I later found out that both members of this newly formed union had quite impressive English abilities. The bride in particular had just returned from a two-year stint at a university in New York, bringing back with her a newly awarded masters degree. In light of such accomplishments, maybe I could have stepped up the word choice a bit, shedding my Boo-Radley-like swagger. Maybe I could have used an adverb, or even a compound sentence.
This was the congratulatory commendation that slowly freed itself from my over-enunciating lips with a much too rigid rhythm. It was addressed to the young couple currently commencing their matrimony in the large and ardently adorned banquet hall. Their attire was surprisingly Western. One was draped in a flowing white wedding dress and the other in a stylish black tuxedo. They could easily have been extras in “Baby Geniuses 3: All Grown Up and Intelligently Getting Married To Each Other in Standard American Wedding Garb.” That is when Hollywood wises up and actually decides to make this surefire blockbuster.
(Confession: I originally had that as Baby Geniuses 2, but when I checked my sources, I found that a sequel had already been made. So instead, I offer up this suggestion as the long awaited finale of, quite possibly, the most import cinema trilogy ever created.)

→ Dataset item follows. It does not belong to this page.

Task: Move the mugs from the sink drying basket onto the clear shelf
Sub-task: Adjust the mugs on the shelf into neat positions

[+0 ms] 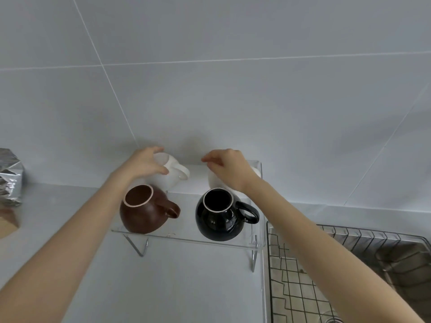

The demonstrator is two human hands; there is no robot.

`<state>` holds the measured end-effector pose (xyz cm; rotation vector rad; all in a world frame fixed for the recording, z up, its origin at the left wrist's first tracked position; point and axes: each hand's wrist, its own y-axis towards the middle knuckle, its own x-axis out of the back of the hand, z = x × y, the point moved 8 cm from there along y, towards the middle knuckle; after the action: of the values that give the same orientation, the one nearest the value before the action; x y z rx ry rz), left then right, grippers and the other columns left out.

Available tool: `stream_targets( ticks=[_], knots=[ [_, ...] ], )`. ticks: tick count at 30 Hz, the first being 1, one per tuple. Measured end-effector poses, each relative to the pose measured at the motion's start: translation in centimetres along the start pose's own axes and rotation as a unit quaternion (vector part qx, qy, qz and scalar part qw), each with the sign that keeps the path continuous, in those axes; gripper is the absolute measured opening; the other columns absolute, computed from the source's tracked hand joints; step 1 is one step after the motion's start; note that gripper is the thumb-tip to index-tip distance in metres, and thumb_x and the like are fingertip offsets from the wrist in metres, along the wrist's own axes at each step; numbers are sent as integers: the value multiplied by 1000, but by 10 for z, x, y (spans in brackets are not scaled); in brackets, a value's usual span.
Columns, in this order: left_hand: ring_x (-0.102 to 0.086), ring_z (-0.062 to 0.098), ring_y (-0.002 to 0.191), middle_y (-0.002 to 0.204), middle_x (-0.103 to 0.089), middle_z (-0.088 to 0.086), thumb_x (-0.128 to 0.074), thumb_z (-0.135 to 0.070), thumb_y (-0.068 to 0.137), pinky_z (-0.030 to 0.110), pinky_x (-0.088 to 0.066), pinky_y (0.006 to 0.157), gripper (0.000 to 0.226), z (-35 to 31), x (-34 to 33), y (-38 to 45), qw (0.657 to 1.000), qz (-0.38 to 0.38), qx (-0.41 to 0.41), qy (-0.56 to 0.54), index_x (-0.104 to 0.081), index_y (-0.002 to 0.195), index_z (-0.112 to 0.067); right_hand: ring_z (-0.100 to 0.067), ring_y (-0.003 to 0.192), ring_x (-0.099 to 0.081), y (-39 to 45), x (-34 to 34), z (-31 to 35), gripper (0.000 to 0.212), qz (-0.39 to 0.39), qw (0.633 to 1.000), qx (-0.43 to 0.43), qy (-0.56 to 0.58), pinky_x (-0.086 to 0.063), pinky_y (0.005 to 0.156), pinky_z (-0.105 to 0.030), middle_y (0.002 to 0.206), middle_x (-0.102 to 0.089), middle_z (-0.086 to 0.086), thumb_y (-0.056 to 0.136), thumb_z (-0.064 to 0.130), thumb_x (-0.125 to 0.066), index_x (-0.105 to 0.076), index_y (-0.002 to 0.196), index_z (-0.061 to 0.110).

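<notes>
On the clear shelf [186, 238] stand four mugs — the left hand [144, 163] grasping the rear white mug [171, 176], the right hand [229, 167], fingers [207, 159] loosely curled, above the other white mug [217, 183] — behind brown mug [143, 209] and black mug [219, 215].

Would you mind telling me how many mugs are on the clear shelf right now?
4. A brown mug front left, a black mug front right, a white mug back left under the left hand, and another white mug back right, mostly hidden by the right hand.
</notes>
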<state>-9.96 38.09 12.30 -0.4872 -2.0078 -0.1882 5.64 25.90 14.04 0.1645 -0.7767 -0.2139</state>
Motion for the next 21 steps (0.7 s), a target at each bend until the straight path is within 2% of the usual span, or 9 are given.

“You both look very great.”
I’m not really sure why these five words seemed like good choices to string together into some short expression of meaning, but I am fairly positive that this awkward acknowledgement was a strong strategy in drawing even more curiosity to the lone whitey at the wedding. It was as if George Lucas took a break from writing unnatural sci-fi romances to airmail me a line of stiff comic book banter.
Still, I have a defense.
Being in a country that displays differing proficiencies of your native tongue, you never quite know how any one English comment will be received by your listening audience. As such, I usually tend to err on the side of the rudimentary. In the best instances, it facilitates friendly conversation. In the worst, it can be construed as condescending. In the mildly unfortunate, it takes the above form, showcasing a less than vivacious vernacular that barely rivals that of Jodi Foster wandering the woods as Nell. However, a charming Liam Neeson, tirelessly dedicating himself to some small verbal victory, is nowhere to be found. Instead, all I have is a large man sporting a greasy ponytail and a pair of big-and-tall potato sack pajamas. He goes by the name by the Qui-Gon Jinn and has to call his mom every three hours or so.
Given this broad constituency and the inevitable brevity of this celebratory exchange, perhaps the safest statement would have been something from my small, but always growing, Vietnamese vocabulary. However, I was invited, along with an entire class of international relations majors, to this festive affair by one of my students, who was the younger sister of the groom. In turn, as a response to that irrationally insecure need to valiantly validate myself amidst unfamiliar situations, I felt additional pressure to qualify my position as an English teacher. In the end though, I cracked and all I managed to do was reserve a seat with R.L Stine at the kids’ table. But with such intentions, it serves me right.
I later found out that both members of this newly formed union had quite impressive English abilities. The bride in particular had just returned from a two-year stint at a university in New York, bringing back with her a newly awarded masters degree. In light of such accomplishments, maybe I could have stepped up the word choice a bit, shedding my Boo-Radley-like swagger. Maybe I could have used an adverb, or even a compound sentence.